患者の思い出の深い時代の記憶をよみがえらせることで、脳が活性化して認知症への治療に繋がるのです。
引用:株式会社シルバーウッド
株式会社シルバーウッドは、健常者でも認知症を体験できるVR認知症を発表しました。
サービス付き高齢者向け住宅「銀木犀」を運営している企業が、認知症に対する世間のイメージを払拭するために開発。
認知症患者の視点で進められるVRを体感することで、認知症患者ではない人にも気持ちの変化が起きます。
認知症患者とどう接していけばよいかを考え、患者の気持ちに寄り添うきっかけとなります。
引用:朝日新聞
朝日新聞社は2019年から認知症フレンドリープロジェクトをスタートさせました。
認知症になっても自分らしく生きることのできる社会づくりを目指して活動しています。
講座の内容は階段の上り下りや幻覚をVR体験。
更に、朝日新聞社が用意したわかりやすいテキストが認知症への理解をより深めてくれます。
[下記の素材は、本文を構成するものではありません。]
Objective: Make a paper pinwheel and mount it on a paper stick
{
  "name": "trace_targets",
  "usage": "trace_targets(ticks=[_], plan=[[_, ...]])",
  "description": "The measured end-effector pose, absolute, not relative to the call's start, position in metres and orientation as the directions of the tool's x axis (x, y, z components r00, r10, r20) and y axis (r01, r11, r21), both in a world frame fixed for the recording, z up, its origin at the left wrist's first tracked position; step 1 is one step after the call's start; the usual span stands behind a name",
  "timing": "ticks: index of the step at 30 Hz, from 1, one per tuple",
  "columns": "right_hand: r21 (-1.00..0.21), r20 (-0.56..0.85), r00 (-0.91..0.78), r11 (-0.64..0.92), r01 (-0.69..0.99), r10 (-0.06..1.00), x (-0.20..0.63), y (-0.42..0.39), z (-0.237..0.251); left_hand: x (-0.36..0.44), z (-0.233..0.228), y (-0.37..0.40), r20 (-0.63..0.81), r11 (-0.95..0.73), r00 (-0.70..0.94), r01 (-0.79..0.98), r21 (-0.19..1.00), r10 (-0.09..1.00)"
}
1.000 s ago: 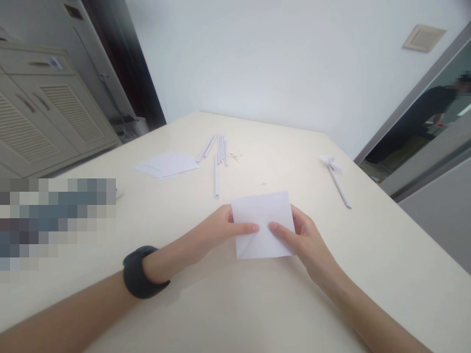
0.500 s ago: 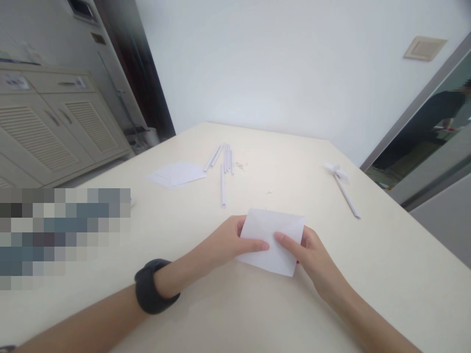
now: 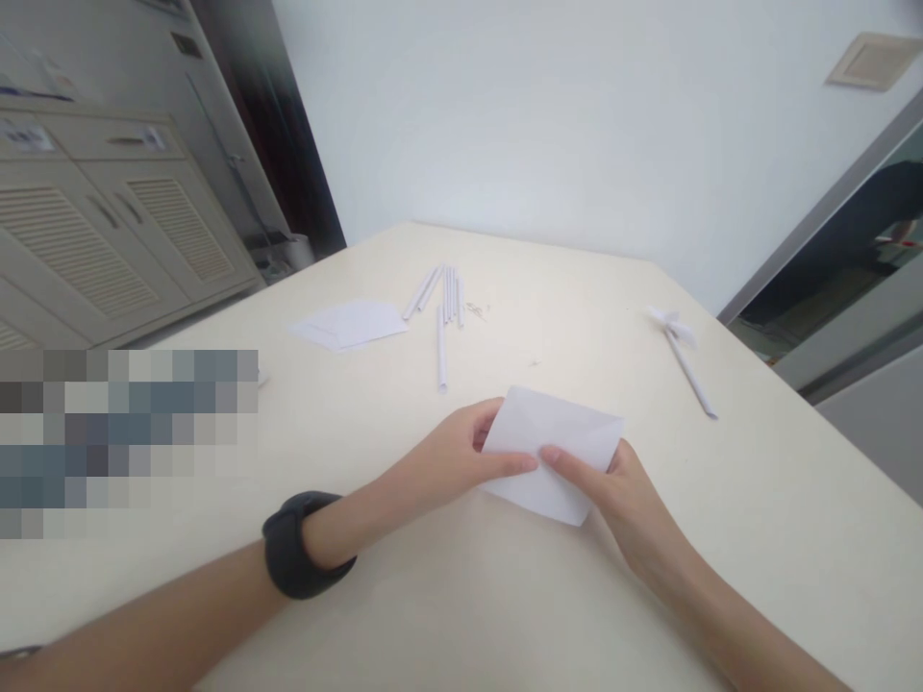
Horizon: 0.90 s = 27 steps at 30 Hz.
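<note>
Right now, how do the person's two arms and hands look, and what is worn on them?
Both forearms are bare: no sleeves and no gloves show. The left hand has a thick, matte black wristband round the wrist, smooth and with no markings that can be read. The right hand and its wrist carry nothing: no band, no watch. No ring shows on the fingers that are in view. Fingernails look short and unpainted.

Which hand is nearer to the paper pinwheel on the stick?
The right hand. The paper pinwheel lies beyond it to the right; the left hand is farther, across the folded paper both hold.
</note>
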State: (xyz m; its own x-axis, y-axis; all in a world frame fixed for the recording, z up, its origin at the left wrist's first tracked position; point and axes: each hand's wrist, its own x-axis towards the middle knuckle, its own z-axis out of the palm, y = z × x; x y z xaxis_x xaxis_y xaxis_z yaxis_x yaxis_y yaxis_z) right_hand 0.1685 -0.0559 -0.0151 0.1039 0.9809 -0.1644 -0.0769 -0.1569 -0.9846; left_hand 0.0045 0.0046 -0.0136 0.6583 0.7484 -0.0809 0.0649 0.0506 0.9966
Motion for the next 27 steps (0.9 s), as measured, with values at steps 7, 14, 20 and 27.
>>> trace_targets(ticks=[7, 14, 20, 27], plan=[[-0.982, -0.154, 0.199, -0.128, -0.138, 0.968, 0.175, -0.054, -0.013, 0.005, -0.010, 0.005, -0.106, 0.072, 0.645, 0.079, 0.994, 0.757], [-0.976, -0.179, 0.179, -0.152, -0.155, 0.967, 0.175, -0.055, -0.011, 0.004, -0.011, 0.007, -0.103, 0.054, 0.621, 0.097, 0.994, 0.777], [-0.984, -0.155, 0.141, -0.139, -0.114, 0.978, 0.180, -0.055, -0.016, 0.003, -0.012, 0.009, -0.088, 0.012, 0.604, 0.128, 0.992, 0.792], [-0.985, -0.155, 0.126, -0.144, -0.090, 0.980, 0.185, -0.053, -0.020, 0.001, -0.003, 0.010, -0.140, 0.024, 0.598, 0.197, 0.980, 0.789]])
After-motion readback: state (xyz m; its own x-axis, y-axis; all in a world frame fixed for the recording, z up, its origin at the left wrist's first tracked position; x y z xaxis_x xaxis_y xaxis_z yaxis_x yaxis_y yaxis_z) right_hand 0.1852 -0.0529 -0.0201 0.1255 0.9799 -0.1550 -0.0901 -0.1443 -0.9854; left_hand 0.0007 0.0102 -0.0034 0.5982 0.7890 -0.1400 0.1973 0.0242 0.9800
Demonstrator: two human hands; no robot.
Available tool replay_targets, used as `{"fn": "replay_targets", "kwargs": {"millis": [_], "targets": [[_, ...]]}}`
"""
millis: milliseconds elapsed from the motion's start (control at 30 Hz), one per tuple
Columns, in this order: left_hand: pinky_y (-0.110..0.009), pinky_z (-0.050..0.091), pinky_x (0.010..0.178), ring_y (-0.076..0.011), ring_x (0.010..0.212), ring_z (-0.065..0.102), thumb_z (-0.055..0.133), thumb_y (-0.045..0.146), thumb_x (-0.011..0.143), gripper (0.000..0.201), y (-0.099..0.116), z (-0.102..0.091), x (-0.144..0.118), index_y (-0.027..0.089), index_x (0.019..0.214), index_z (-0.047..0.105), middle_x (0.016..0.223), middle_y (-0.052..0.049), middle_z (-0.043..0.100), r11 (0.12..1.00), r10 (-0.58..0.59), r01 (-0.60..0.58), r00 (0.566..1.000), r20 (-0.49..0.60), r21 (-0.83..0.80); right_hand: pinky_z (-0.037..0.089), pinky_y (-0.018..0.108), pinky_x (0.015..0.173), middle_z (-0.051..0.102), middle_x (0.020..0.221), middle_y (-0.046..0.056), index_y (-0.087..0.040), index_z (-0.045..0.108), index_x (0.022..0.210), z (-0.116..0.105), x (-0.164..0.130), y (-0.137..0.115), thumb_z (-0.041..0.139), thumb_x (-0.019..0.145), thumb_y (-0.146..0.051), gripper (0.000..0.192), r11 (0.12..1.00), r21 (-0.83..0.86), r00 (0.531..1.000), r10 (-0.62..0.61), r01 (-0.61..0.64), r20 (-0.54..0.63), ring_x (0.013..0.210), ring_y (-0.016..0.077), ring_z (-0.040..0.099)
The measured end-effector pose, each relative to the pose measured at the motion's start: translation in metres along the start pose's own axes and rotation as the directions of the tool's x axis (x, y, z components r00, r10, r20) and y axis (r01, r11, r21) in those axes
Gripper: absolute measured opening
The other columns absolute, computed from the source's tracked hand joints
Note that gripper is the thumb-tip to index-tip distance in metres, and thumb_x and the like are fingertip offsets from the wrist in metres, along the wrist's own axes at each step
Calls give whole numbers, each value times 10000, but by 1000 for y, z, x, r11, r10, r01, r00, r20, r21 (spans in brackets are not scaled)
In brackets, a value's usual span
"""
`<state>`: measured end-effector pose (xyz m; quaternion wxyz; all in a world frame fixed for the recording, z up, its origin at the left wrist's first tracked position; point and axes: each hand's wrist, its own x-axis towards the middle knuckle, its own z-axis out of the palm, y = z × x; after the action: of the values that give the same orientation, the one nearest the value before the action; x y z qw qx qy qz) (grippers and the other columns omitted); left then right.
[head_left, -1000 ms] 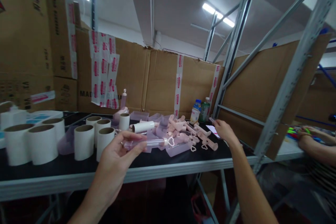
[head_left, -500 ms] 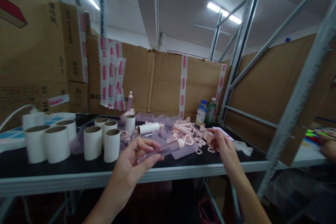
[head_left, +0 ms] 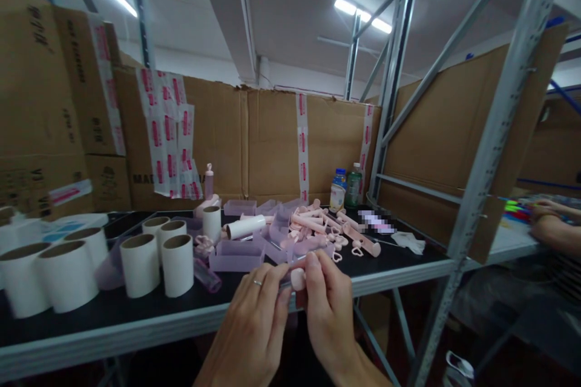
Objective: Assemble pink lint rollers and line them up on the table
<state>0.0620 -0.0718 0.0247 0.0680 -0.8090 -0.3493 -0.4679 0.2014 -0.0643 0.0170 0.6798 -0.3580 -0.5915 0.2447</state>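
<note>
Both hands have come together since the earlier frame. Left hand (head_left: 256, 320) and right hand (head_left: 329, 308) fingers pinch one pink piece (head_left: 298, 279) above the tabletop (head_left: 136, 314) edge. Two bottles (head_left: 345, 188) stand behind.

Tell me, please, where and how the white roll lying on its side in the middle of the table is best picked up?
Probably around its middle, from above. The white roll lies flat with its long side up and its round ends facing left and right, so fingers can close front and back; purple trays crowd the near side.
</note>
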Motion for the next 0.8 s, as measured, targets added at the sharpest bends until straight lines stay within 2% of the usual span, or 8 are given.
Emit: {"fn": "replay_targets", "kwargs": {"millis": [100, 200, 300, 467, 600, 667, 733, 800], "targets": [[-307, 537, 852, -224, 944, 711, 516, 331, 1039, 167, 9, -3, 2, 241, 1092, 646, 1047, -60, 750, 978, -134, 151, 984, 118, -147, 378, 252, 525, 576, 624, -21, -209, 581, 763, -6, 3, -11, 398, 1093, -396, 421, 992, -90, 995, -85, 89, 46, 520, 119, 512], [-271, 513, 732, -205, 807, 695, 558, 394, 1015, 180, 16, -9, 4, 249, 940, 633, 901, -16, 742, 914, -244, 309, 936, 252, -263, 381, 247, 528, 604, 623, -16, -208, 596, 762, -15, 3, -23, 392, 1091, -330, 406, 976, -138, 984, -156, 168, 89, 518, 115, 539], [-250, 487, 659, -200, 729, 670, 615, 417, 966, 209, 25, -18, 6, 250, 846, 657, 801, 7, 733, 833, -302, 417, 893, 333, -363, 382, 239, 514, 621, 606, -19, -214, 584, 745, -21, 0, -33, 402, 1088, -292, 396, 963, -151, 969, -204, 225, 142, 499, 108, 553], [-258, 520, 646, -219, 743, 661, 616, 467, 942, 280, 41, -43, 13, 256, 980, 796, 808, -10, 752, 675, -256, 503, 846, 467, -540, 388, 244, 498, 578, 568, -26, -220, 588, 718, -25, -8, -49, 401, 1086, -282, 417, 925, -201, 941, -289, 322, 179, 468, 108, 542], [-264, 556, 801, -227, 916, 678, 642, 537, 929, 331, 46, -60, 13, 252, 1004, 793, 959, -18, 763, 556, -204, 586, 784, 587, -590, 413, 271, 592, 588, 592, -24, -226, 642, 745, -23, -20, -56, 399, 1090, -291, 427, 892, -270, 930, -328, 363, 167, 501, 110, 533], [-259, 544, 805, -212, 893, 653, 639, 595, 919, 381, 42, -66, 11, 242, 970, 773, 944, -18, 739, 537, -166, 612, 751, 639, -580, 416, 287, 607, 618, 618, -11, -227, 665, 762, -22, -24, -57, 407, 1092, -294, 425, 881, -279, 921, -342, 383, 186, 529, 118, 552], [-248, 511, 712, -184, 777, 594, 603, 672, 913, 463, 35, -72, 10, 229, 879, 733, 837, -11, 683, 547, -126, 638, 702, 701, -541, 417, 295, 587, 645, 631, 7, -227, 677, 756, -22, -25, -59, 439, 1090, -317, 421, 874, -229, 894, -375, 429, 246, 537, 127, 569], [-248, 420, 559, -154, 616, 482, 581, 789, 854, 586, 24, -79, 10, 221, 720, 635, 677, 5, 570, 561, -3, 662, 601, 799, -496, 389, 288, 502, 588, 548, -2, -236, 676, 743, -25, -22, -65, 428, 1098, -379, 456, 896, -57, 885, -422, 440, 197, 467, 126, 523]]}}
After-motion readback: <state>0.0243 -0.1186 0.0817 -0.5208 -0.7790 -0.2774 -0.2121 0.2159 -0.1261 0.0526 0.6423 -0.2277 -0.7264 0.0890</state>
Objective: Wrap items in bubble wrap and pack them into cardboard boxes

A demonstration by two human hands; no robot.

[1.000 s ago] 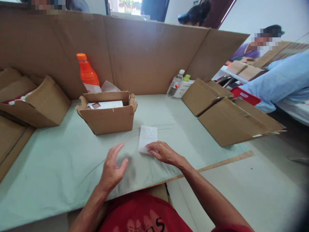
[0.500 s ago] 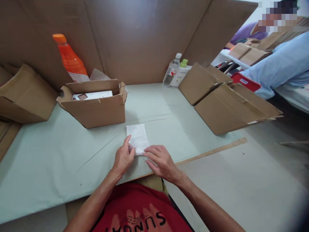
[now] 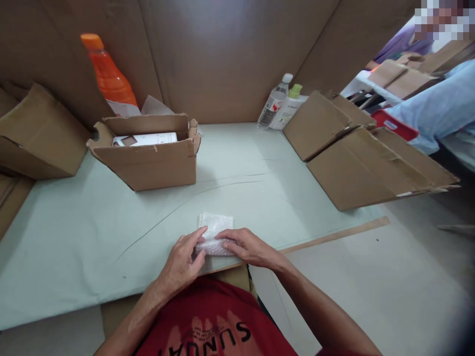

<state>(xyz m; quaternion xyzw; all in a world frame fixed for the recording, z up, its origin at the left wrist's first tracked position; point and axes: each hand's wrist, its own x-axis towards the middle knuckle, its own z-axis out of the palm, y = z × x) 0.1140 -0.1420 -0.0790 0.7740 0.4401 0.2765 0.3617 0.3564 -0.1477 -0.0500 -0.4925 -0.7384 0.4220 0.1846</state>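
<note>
A small piece of clear bubble wrap (image 3: 218, 224) lies on the pale green tabletop close to its front edge, its near part folded over into a thick roll. My left hand (image 3: 184, 258) grips the left end of this fold, thumb and forefinger around it. On the right end, the fingers of my right hand (image 3: 247, 246) press down on top, with the thumb at the near side. Whether anything is wrapped inside the fold, I cannot tell.
An open cardboard box (image 3: 163, 165) holding white packs stands behind to the left. An orange bottle (image 3: 115, 84), a water bottle (image 3: 273, 103) and a white bottle (image 3: 289, 111) line the cardboard back wall. More cardboard boxes (image 3: 356, 168) stand right. A person's blue sleeve (image 3: 438, 109) shows beyond.
The bubble wrap has come nearer to me, and its near end is now folded over more thickly. Both hands have moved with it; the view has shifted slightly.
</note>
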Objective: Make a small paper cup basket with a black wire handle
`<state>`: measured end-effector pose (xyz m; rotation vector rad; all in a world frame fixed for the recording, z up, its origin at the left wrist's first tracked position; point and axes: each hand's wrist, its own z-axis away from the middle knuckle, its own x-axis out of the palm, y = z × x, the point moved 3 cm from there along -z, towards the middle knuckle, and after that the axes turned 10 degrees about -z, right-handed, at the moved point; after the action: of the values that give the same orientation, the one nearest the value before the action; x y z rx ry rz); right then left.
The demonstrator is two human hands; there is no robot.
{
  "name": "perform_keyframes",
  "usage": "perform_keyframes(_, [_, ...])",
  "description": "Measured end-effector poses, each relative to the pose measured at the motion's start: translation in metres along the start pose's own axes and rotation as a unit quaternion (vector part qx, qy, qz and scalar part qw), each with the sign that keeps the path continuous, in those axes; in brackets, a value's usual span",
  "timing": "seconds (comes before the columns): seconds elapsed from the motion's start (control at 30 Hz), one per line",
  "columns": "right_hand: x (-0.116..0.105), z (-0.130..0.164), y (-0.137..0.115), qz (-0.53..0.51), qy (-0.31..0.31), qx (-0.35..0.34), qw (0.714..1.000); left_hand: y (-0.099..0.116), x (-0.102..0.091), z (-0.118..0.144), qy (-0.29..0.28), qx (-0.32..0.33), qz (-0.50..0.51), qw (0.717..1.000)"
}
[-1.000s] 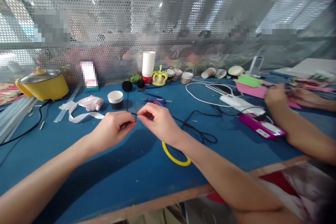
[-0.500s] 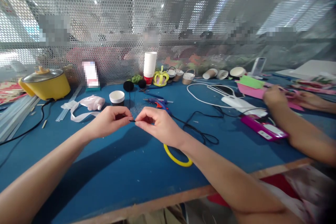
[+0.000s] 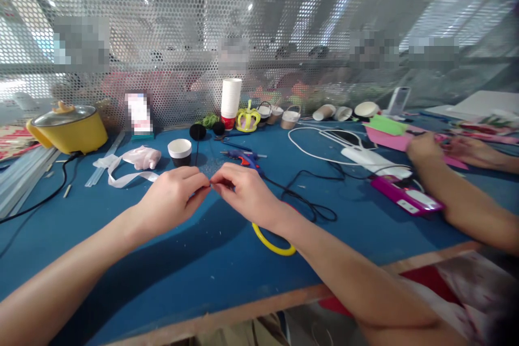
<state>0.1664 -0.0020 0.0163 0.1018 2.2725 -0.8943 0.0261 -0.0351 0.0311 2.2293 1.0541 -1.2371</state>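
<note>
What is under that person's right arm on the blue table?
A yellow ring lies on the blue table under the right wrist. Only its front curve shows; the rest is covered by the arm. The right hand meets the left hand, pinching something too small to tell.

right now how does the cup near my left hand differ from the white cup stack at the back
The single cup is short, black-sided with a white rim, standing alone in front. The cup stack is tall, many white cups nested, red at its base, against the mesh wall. Both stand on the blue table.
</note>
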Motion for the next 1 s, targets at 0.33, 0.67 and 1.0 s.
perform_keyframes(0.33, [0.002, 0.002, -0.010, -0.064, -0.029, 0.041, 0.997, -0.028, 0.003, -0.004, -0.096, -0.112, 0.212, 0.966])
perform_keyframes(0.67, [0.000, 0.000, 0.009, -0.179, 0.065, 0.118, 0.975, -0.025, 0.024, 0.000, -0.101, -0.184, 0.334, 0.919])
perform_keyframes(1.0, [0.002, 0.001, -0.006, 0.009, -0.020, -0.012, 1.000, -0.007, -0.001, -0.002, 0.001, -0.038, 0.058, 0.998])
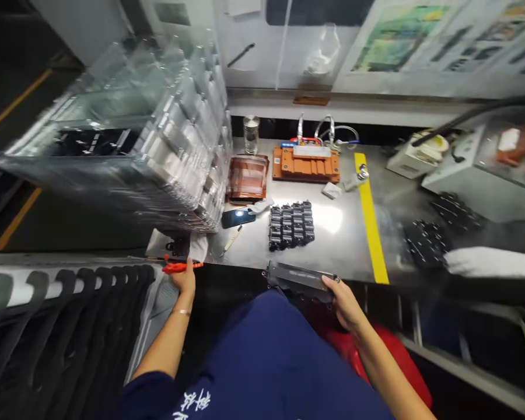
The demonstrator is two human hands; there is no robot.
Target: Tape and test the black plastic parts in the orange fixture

認知症にVRに活用するメリット・デメリットや導入企業の事例を紹介してきました。
高齢化社会が進む日本において、認知症は決して他人事な問題ではありません。
当事者や家族、福祉関係の人だけではなくみんなが理解していくべき認知症。
VRの活用が認知症の治療や予防につながり、ケアする側の認知症の疑似体験までできるようになりました。
これから認知症に対するVRの活用が、どう進化していくのも注目です。